OLAC

Last updated

OLAC, the Open Language Archives Community, is an initiative to create a unified means of searching online databases of language resources for linguistic research. The information about resources is stored in XML format for easy searching. OLAC was founded in 2000, and is hosted at the Linguistic Data Consortium webserver at the University of Pennsylvania.

Contents

OLAC advises on best practices in language archiving, and works to promote interoperation between language archives.

Metadata

The OLAC metadata set is based on the complete set of Dublin Core metadata terms DCMT, but the format allows for the use of extensions to express community-specific qualifiers. It is often contrasted to IMDI (ISLE Metadata Initiative).

Attributes

The OLAC metadata is based on five primary attributes, refine, code, scheme, lang, and langs, although the last attribute is only for completed metadata sets. [1] Each attribute serves a different function and is applicable in a different section of the metadata.

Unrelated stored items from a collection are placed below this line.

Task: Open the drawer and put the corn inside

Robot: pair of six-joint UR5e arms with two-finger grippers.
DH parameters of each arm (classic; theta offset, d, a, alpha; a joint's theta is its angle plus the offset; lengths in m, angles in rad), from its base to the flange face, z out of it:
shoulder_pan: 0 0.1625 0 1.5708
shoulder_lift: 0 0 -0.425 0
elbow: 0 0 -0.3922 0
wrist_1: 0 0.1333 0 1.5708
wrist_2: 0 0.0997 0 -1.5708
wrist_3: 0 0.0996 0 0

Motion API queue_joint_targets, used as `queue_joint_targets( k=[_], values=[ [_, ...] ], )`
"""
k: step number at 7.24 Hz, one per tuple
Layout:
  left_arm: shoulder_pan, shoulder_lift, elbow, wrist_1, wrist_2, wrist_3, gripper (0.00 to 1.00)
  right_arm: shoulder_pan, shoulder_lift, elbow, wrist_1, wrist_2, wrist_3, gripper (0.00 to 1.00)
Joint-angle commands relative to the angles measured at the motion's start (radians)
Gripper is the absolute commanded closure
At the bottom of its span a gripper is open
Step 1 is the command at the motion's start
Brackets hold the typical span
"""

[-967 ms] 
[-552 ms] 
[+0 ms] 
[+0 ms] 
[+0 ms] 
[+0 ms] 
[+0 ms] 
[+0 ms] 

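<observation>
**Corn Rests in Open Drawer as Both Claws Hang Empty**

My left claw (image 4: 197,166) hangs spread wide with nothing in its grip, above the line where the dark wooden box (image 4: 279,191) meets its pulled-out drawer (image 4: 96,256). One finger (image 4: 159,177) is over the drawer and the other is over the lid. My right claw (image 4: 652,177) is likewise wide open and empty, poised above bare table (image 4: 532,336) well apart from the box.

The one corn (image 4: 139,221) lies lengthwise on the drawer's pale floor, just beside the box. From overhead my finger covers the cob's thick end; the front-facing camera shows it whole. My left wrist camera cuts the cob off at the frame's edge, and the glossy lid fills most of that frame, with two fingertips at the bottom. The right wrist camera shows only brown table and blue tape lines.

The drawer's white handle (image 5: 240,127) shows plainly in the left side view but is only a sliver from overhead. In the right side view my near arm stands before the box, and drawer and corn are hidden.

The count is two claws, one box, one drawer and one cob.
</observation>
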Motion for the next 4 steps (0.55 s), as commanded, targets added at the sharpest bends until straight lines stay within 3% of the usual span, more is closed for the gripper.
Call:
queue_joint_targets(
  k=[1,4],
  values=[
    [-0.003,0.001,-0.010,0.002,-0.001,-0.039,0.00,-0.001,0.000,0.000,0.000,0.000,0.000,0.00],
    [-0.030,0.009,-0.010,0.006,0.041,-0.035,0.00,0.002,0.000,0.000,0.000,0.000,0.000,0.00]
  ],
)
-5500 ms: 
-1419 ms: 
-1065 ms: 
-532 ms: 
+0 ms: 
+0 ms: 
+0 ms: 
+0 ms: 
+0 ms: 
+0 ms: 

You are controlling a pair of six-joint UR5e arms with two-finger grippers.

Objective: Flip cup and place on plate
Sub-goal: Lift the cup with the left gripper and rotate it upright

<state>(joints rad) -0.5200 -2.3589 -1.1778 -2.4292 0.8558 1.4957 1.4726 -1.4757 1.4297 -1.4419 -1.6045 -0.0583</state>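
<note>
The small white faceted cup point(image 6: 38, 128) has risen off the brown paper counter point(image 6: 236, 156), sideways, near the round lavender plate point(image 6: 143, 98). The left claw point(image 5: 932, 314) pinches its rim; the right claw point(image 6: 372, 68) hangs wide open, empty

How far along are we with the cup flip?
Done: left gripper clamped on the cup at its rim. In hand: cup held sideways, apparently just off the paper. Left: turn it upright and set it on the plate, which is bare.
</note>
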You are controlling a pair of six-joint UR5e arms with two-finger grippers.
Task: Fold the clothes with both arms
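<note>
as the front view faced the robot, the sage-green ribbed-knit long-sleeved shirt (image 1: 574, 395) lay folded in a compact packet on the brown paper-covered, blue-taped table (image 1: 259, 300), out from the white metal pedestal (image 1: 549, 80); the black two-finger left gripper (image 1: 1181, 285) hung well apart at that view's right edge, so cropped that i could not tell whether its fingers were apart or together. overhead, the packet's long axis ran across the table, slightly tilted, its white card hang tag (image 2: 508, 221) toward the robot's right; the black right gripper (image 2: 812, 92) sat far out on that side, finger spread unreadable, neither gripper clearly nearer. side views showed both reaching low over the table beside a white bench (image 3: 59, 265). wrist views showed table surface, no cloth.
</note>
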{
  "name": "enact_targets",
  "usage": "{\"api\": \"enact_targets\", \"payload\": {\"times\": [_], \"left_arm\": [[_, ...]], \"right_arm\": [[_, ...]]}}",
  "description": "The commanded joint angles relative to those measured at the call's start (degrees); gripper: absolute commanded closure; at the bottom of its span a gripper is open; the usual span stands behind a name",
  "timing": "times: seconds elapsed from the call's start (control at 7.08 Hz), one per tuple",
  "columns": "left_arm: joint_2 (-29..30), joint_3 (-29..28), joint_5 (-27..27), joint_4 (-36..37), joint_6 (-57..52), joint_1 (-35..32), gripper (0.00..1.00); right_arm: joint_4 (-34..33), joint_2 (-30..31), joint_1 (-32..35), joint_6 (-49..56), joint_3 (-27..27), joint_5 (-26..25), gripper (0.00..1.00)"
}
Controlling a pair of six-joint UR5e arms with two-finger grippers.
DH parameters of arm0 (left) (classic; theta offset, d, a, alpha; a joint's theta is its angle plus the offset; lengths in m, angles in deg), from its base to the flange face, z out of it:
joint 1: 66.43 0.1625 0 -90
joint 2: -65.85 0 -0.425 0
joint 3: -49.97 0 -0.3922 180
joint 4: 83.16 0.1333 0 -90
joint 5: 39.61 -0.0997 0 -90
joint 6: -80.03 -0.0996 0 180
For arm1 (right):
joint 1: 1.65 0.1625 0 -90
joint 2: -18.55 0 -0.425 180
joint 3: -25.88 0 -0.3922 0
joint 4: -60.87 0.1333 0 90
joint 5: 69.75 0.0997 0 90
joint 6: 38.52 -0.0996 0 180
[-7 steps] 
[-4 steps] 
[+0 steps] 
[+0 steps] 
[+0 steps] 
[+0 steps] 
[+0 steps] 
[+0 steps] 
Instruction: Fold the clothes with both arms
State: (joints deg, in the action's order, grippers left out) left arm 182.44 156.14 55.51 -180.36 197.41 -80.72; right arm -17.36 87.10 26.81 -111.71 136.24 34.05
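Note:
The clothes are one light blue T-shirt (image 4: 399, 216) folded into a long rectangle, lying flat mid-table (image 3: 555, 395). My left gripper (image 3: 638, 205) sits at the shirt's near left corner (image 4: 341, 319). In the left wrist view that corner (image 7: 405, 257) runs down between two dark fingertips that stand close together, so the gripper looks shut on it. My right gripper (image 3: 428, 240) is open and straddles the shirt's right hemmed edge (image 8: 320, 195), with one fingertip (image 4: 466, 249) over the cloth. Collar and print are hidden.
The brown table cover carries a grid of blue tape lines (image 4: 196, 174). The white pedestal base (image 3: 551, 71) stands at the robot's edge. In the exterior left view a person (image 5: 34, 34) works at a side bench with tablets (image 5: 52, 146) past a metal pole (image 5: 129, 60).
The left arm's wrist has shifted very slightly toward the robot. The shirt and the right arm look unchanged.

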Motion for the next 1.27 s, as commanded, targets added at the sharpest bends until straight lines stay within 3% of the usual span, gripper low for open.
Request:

Table 1: Attributes and Their Functions
AttributeFunction
Refinequalifying the meaning of certain elements, reducing the element to a "particular controlled vocabulary or notation" [2]
Code"holding metadata values from a specific encoding scheme" [1]
Schemestandardizes how "the text in the content of the element will be encoded" [1]
Langprovides the name of the language that is in the text [1]
Langsprovides the name of the language that "the metadata record is designed to be read" in [1]

Elements

There are currently 23 different elements that OLAC lists on its metadata page. Elements may be used more than once, and not every element is required in a metadata submission. Each element's entry on the official OLAC page includes the name of the element, its function, notes on its usage, and examples of its coding. [1]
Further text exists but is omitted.